- Born: 20 August 1938
- Died: 25 November 2007 (aged 69) Selly Oak Hospital, Birmingham, England
- Occupation: Psychotherapist
- Known for: Patient with a left ventricular assist device
- Spouse: Diane

= Peter Houghton =

Longest surviving artificial heart transplant patient in the UK

Peter Houghton (20 August 1938 – 25 November 2007) was the longest surviving artificial heart transplant patient in the UK.

Houghton was implanted with a Jarvik 2000 heart pump at the John Radcliffe Hospital, Oxford, England, by professor Stephen Westaby, on 20 June 2000 owing to severe heart failure. After
the operation, the left ventricular assist device worked continuously supporting his heart, breaking the previous world duration record on 11 August 2004 at 1,513 days.

The record represents the survival of both the person and the artificial heart.

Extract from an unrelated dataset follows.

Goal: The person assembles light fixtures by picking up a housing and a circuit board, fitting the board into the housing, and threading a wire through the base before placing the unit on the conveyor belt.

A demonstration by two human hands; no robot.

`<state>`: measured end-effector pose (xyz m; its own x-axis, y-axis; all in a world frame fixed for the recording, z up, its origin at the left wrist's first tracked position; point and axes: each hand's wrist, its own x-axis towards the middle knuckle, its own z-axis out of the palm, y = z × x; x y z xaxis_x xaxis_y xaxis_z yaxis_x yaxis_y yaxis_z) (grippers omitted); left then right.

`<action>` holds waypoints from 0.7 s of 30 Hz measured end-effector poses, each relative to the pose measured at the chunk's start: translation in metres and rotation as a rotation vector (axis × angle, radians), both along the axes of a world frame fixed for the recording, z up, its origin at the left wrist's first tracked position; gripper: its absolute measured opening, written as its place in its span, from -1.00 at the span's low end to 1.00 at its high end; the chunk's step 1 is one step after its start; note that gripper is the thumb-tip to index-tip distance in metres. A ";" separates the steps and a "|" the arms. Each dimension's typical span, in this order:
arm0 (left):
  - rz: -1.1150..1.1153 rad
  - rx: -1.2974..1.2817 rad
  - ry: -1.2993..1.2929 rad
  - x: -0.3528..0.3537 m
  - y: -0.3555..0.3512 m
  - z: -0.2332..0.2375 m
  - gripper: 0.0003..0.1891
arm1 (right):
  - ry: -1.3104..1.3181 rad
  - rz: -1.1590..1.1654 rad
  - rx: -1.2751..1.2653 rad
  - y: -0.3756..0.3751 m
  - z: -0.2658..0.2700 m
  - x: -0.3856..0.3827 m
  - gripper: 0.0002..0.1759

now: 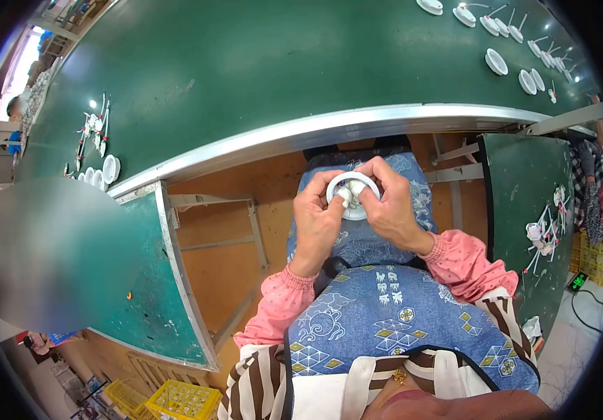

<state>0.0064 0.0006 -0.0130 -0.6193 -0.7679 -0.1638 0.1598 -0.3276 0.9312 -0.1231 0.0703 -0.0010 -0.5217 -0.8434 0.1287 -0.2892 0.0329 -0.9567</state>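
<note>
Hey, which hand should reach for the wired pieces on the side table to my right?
Probably your right hand: it's nearer the wired pieces, on that side. Your left hand could hold the white ring both hands now grip.

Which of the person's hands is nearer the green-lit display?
The right. The right hand is left of the display, across the side table; the left hand lies farther left.

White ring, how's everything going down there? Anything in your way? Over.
Left hand, right hand: both gripping white ring, thumbs over its middle. Ring held above blue apron; details inside too small to tell. Nothing visible in the way.
</note>
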 end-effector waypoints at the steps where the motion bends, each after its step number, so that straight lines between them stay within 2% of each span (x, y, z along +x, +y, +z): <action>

A few individuals have lived longer than 1,512 days but with two artificial hearts, having the first surgically replaced due to failure or wear.

Houghton was the first person in the world to be given an artificial heart for permanent use rather than as a bridge to transplantation.

An educated psychotherapist, Houghton has written a book, "The World Within Me," in which he contemplates how receiving the transplant challenges his devout Catholicism. He also reports that, ironically, the heart transplant has left him largely devoid of emotion.

He died on November 25, 2007, at Birmingham's Selly Oak Hospital at the age of 69. The cause of death was given as multiple organ failure.